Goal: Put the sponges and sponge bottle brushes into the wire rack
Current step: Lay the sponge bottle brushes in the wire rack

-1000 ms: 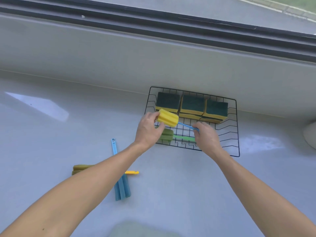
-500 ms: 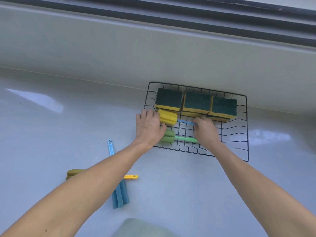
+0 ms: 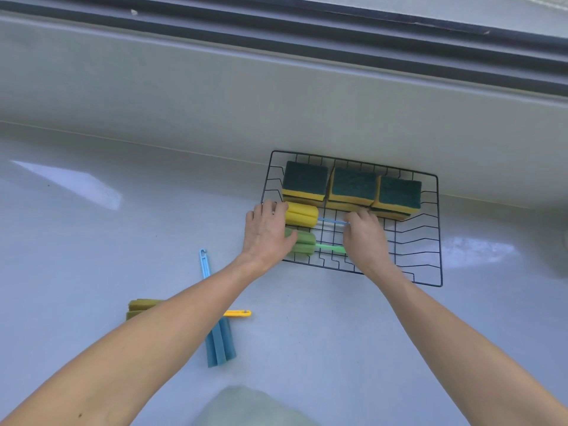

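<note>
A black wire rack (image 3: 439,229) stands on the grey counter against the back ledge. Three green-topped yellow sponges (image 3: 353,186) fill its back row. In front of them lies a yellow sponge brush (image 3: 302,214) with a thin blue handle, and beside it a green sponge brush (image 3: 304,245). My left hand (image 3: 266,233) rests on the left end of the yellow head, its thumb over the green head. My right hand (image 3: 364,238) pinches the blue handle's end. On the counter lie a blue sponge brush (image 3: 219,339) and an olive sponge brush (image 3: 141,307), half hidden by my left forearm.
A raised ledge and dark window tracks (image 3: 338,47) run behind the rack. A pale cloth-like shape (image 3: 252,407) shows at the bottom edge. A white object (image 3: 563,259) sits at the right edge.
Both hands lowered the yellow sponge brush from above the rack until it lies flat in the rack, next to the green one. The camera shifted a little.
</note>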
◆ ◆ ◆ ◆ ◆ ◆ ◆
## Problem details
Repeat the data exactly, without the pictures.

## Solution
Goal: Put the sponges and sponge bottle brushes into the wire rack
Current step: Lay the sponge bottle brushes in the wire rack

-1000 ms: 
-500 ms: 
+0 ms: 

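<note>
A black wire rack (image 3: 439,229) stands on the grey counter against the back ledge. Three green-topped yellow sponges (image 3: 353,186) fill its back row. In front of them lies a yellow sponge brush (image 3: 302,214) with a thin blue handle, and beside it a green sponge brush (image 3: 304,245). My left hand (image 3: 266,233) rests on the left end of the yellow head, its thumb over the green head. My right hand (image 3: 364,238) pinches the blue handle's end. On the counter lie a blue sponge brush (image 3: 219,339) and an olive sponge brush (image 3: 141,307), half hidden by my left forearm.
A raised ledge and dark window tracks (image 3: 338,47) run behind the rack. A pale cloth-like shape (image 3: 252,407) shows at the bottom edge. A white object (image 3: 563,259) sits at the right edge.
Both hands lowered the yellow sponge brush from above the rack until it lies flat in the rack, next to the green one. The camera shifted a little.
</note>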

No more work remains in this exercise.